The film premiered in the Moscow Film Festival.

==Reception==
Yuri Ozerov won the Grand Prize in the 1986 Alma Ata All-Union Film Festival for his work on the film, as well as the Alexander Dovzhenko Golden Medal.

Russian film critic Alexander Fedorov called the movie "a large-scale war production typical of Yuri Ozerov" which presents Stalin as a wise leader, and depicts Zhukov as a brilliant general.

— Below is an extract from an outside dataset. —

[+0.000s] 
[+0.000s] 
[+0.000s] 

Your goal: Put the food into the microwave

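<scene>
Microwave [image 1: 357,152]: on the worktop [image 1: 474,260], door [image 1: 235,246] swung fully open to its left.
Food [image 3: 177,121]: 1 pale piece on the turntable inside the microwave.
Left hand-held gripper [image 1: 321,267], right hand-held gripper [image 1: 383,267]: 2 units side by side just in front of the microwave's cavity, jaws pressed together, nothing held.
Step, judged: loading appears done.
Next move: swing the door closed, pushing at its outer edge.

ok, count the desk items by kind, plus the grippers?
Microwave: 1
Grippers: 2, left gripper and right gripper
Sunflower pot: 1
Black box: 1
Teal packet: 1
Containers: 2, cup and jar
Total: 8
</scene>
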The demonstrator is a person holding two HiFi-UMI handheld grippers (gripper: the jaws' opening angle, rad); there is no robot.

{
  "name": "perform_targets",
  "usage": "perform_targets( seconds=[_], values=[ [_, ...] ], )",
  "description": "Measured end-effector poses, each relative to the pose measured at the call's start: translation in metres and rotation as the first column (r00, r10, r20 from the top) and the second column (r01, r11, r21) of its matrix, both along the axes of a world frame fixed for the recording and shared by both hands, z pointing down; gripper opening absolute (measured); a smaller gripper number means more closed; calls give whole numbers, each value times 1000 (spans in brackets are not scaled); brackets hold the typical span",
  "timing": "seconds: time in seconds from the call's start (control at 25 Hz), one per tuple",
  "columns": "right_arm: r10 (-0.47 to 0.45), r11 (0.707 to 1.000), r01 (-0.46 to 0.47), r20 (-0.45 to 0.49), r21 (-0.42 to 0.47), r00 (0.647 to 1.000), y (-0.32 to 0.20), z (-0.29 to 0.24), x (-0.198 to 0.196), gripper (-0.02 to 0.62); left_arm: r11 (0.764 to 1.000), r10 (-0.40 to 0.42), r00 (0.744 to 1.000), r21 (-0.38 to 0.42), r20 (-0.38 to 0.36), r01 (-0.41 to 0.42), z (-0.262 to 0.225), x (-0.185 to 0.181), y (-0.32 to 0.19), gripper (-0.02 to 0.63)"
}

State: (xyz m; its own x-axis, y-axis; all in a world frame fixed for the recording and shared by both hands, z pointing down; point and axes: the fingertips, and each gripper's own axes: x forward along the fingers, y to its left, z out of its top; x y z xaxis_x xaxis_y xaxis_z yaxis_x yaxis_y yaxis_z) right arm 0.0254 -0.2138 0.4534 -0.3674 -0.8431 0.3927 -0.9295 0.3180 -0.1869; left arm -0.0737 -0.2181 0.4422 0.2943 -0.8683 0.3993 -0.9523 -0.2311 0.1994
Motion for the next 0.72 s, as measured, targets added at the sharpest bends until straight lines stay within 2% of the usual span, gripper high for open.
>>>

Fedorov also commented on the battle scenes, describing them as "impressive... involving tanks, airplanes and artillery."

==Cast==
- Yakov Tripolski as Joseph Stalin
- Anatoly Nikitin as Mikhail Kalinin
- Nikolai Zasukhin as Vyacheslav Molotov
- Vyacheslav Ezepov as Alexander Shcherbakov
- Vladimir Troshin as Kliment Voroshilov
- Stepan Mikoyan as Anastas Mikoyan
- Evgeni Novikov as Nikolay Shvernik
- Achim Petri as Adolf Hitler
- Olegar Fedoro as People's Commisar
- Rostislav Yankovsky as General Vasily Smirnov
- Mikhail Ulyanov as Marshal Georgy Zhukov
- Aleksandr Filippenko as General Dmitry Pavlov
- Bruno Freindlich as Marshal Boris Shaposhnikov
- Yury Yakovlev as General Leonid Petrovsky
- Juozas Budraitis as Richard Sorge
- Aleksandr Goloborodko as General Konstantin Rokossovsky
- Vitali Rozstalnoi as Marshal Semyon Timoshenko
- Emanuil Vitorgan as Commissar Yefim Fomin
- Leonid Kulagin as General Maksim Purkayev
- Lev Pregunov as General Lev Dovator
- Gennadi Saifulin as General Dmitry Lelyushenko
- Irina Shemliova as Zoya Kosmodemyanskaya
- Irina Gubanova as Zoya's mother
- Konstantin Stepankov as General Ivan Panfilov
- Gennadi Frolov as General Timofei Orlenko
- Nikolai Ivanov as Colonel Victor Polosukhin
- Victor Zozulin as General Mikhail Katukov
- Vasily Korzun as General Dmitry Ryabyshev
- Nikolai Kryuchkov as old man in Vyazma
- Oleg Stefan as Lieutenant Manchich
- Leonid Evtifiev as General Vasily Sokolovsky
- Aleksandr Voevodin as Commissar Vasily "Diev" Kluchkov
- Piotr Glebov as Marshal Semyon Budyonny
- Nikolai Volkov as General Mikhail Kirponos
- Aleksandr Martinov as General Ivan Kopetz
- Boris Scherbakov as General Mikhail Romanov
- Valeri Yurchenko as Commissar Nikolai Popel
- Romualds Ancāns as Major Pyotr Gavrilov
- Vladimir Kuznetsov as General Nikolai Vashugin
- Boris Guasakov as General Dmitriy Ustinov
- Yuri Gusev as General Vladimir Klimovskikh
- Mikk Mikiver as General Ivan Konev
- Valeri Karen as General Hovhannes Bagramyan
- Joachim Tomaschewsky as Field Marshal Hans von Kluge
- Erik Veldre as General Heinz Guderian
- Gerd Michael Henneberg as Field Marshal Wilhelm Keitel
- Ernst Heise as Field Marshal Fedor von Bock

==Soundtrack==
Aleksandra Pakhmutova made the music and the movie soundtrack. The movie's theme song "You're my hope, you're my joy" was composed by her and Nikolai Dobronranov, and was sung by Lev Leshchenko.